By not embedding an answer in the question e.g. “Do you prefer left or right” you open up their answer to a broader spectrum of answers. They may answer something other than the left or right you were going to originally constrain them to. Also by placing an answer in the question could well bias the answer itself.
Adhering to Occam’s Razor and First Principles Reasoning both heavily benefit from the above paragraph.
You should only ask a question when you have an answer in mind. If their answer matches your answer - your thoughts are confirmed and you can move on.
Most of your statements should be done through outcomes of an action. Most of your talking should be done through questions.
Living life this way means people will feel that you are present and listen as you aren’t racing to talk over them. You are more likely to attract information and learn as you speak less, listen more without biasing the conversation. You are incentivized to take action as they are the way you make statements, rather than talking about it.
Travel
Travel is one of the keys to unlock global wealth opportunities. TV, YouTube, news don’t do potential opportunities any justice.
Being in a country, seeing, feeling, experiencing opportunities is a huge factor in growing wealth. You get to contrast what you have back at home and what you don’t have where you are visiting. With time spent in a country, familiarity increases. You gain comfort and confidence in putting your money to work in a different context.
Aside of investment opportunities that show themselves to you, your tolerance of other cultures increases. I feel that the humans default state is inward looking, biased towards their own culture and intrinsically critical of other cultures. Experiencing different national holidays, traditions and customs makes one more tolerant. Tolerance and understanding increases the surface area of investable opportunities. Not to mention making you a better human.
Scarcity and Abundance Mindset
Scarcity mindset is easily identified by an outlook of zero sum game (for every winner there must be a loser), coupon clipping, buying the cheapest thing and a heavy focus on resource preservation. Humans default state seems to be a scarcity mindset and one most actively work towards shifting to an abundance mindset.
Your thoughts lead to actions, actions lead to habits, habits lead to behavior and behavior leads to outcomes. By holding a scarcity mindset, your behavior and results manifest being limited, guarded, wary. Instead of what they should be - expansive, welcoming, trusting, partnering and win-win.
I learned the concept of abundance mindset from the Real Estate Show - Get Rich Education. Keith Weinhold is a great educator and I learned a lot about Real Estate from him. I highly recommend listening to his podcast starting back at the first episodes working forward.
Give before you take
I’ve been studying wealth for over two decades and see an overwhelming pattern of wealthy people being philanthropic and giving. Digging down further, you can see a trait that wealthy people have is that they give before they receive. Rather than trying to get something before you give something.
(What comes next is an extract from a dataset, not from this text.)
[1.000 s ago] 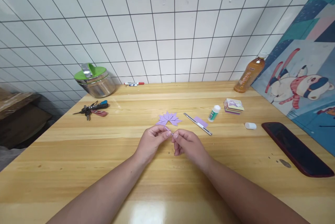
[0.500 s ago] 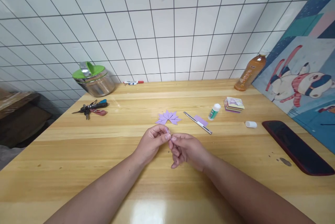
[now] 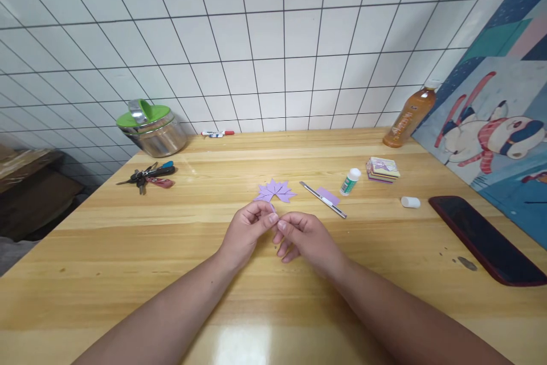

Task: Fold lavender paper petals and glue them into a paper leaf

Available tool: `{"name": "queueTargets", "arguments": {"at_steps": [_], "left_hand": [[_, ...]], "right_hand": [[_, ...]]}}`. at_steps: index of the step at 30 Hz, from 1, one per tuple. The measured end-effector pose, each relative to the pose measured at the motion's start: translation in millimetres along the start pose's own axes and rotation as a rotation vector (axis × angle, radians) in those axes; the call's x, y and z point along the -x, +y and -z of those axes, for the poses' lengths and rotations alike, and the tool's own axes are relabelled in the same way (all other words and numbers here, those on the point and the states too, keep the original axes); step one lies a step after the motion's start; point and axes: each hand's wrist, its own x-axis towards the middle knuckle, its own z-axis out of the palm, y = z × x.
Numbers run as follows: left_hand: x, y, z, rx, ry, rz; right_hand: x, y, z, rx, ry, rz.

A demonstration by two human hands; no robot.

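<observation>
My left hand [image 3: 248, 227] pinches a small, thin strip of purple paper [image 3: 272, 206], mostly hidden by the fingers. Thumb and forefinger of my right hand [image 3: 304, 234] close on the strip's near end, fingertips touching those of the left; its other fingers curl loosely below. Just beyond both hands, a purple paper leaf [image 3: 274, 188] with pointed lobes and dark vein lines lies on the wooden table [image 3: 179, 274]. To its right a slim utility knife [image 3: 323, 200] rests across a purple paper scrap [image 3: 330, 195].
An uncapped glue stick [image 3: 350, 181] stands right of the knife, its white cap [image 3: 411, 202] farther right. Behind are a paper stack [image 3: 383, 169] and a tea bottle [image 3: 410, 116]. A phone [image 3: 485, 240] lies at right. Keys [image 3: 149, 175], a steel pot [image 3: 156, 134] and markers [image 3: 217, 134] sit at left.
My right hand has turned slightly, its thumb sliding along and its lower fingers drawing up. The left hand keeps its pinch on the paper strip. Objects on the table stay put.
</observation>
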Motion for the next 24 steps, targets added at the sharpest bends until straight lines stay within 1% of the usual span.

Money really is a biproduct of creating value.
You will have a short lived run of success if you focus on trying to make money rather than focusing on the most important thing. Creating value. Austrian economics has taught us that value is subjective and what is considered valuable lies in the eye of the beholder.
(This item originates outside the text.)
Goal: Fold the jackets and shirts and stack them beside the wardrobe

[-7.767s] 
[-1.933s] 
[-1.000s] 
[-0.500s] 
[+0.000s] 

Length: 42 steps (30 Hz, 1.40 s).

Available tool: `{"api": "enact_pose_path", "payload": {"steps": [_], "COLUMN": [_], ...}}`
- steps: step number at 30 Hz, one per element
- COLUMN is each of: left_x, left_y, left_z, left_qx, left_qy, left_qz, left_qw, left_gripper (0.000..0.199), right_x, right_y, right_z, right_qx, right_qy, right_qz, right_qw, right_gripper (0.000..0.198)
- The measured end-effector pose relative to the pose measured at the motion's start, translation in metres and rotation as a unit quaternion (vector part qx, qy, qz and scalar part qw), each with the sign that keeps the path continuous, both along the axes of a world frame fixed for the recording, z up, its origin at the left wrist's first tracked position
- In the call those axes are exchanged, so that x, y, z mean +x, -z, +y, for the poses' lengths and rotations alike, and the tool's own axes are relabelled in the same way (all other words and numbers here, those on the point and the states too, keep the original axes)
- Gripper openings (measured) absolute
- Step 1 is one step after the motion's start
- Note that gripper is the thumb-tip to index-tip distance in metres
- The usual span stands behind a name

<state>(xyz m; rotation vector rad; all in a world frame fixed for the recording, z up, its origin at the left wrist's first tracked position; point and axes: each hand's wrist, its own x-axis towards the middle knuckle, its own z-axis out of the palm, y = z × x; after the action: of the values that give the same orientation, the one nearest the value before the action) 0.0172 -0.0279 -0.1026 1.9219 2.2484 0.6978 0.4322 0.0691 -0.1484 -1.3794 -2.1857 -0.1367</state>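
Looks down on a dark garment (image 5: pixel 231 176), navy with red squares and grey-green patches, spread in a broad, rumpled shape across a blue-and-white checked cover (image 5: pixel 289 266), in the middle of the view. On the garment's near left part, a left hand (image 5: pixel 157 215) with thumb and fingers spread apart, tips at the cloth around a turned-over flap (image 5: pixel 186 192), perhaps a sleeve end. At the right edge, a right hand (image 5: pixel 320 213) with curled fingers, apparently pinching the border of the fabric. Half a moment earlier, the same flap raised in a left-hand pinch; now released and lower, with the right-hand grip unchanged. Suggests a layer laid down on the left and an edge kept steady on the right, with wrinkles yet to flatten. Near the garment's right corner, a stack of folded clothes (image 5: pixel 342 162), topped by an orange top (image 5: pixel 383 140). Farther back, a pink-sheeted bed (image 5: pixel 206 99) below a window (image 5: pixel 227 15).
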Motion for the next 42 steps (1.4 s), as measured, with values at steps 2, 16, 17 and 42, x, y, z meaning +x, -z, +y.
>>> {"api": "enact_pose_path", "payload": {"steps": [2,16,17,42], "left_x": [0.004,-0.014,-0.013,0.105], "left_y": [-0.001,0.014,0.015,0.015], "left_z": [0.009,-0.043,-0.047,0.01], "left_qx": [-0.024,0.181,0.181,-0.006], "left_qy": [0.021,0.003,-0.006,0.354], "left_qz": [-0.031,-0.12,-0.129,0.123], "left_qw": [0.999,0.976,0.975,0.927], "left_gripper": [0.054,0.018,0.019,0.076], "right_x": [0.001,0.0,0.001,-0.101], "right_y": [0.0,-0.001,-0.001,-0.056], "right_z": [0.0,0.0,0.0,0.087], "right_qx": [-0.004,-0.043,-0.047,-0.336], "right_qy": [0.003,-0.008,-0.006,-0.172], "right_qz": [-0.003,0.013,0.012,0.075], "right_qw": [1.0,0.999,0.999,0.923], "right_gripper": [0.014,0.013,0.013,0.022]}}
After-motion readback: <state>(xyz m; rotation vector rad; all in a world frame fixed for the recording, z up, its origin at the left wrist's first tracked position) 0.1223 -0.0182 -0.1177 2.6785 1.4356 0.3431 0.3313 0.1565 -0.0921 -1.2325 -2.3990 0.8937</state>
By shifting your mindset into a forever giver, focusing on how you can help people before considering yourself, you will become wealthy.
The Cost of your Time
Time and money can be visualized in the chart below.
When you start life, you have lots of time and no money. When you die you have no time and lots of money. At the mid point, time becomes more valuable than money.
By the time you reach midlife, whatever number you consider that to be, I recommend figuring out a dollar value for your time. The obvious starting point is to take your yearly income and divide by the number of working hours in the year. This will give you a starting point.
If your wealth expands from Capital Allocation from investing, you might also add this to your numbers.
Now you have an hourly rate to make decisions upon.
Queueing at the gas station for 15 minutes to save a few cents. Is that less than 0.25 * your hourly time rate? If so, go to a gas station with no queue, pay the extra cents. Is the cheaper airline ticket worth your time waiting in the airport? Is staining your deck worth the time it will take you?
I consider all these things in decision making now I am at midlife. By baby stepping into time vs money decisions you get used to living more of life earlier. It doesn’t become a black/white thing of when you hit 65 you go from working to a hard stop.
Time saved on these activities can either be re-purposed into you working OR enjoying life. Your choice. You’ve worked hard to have options. Now choose to exercise them or not.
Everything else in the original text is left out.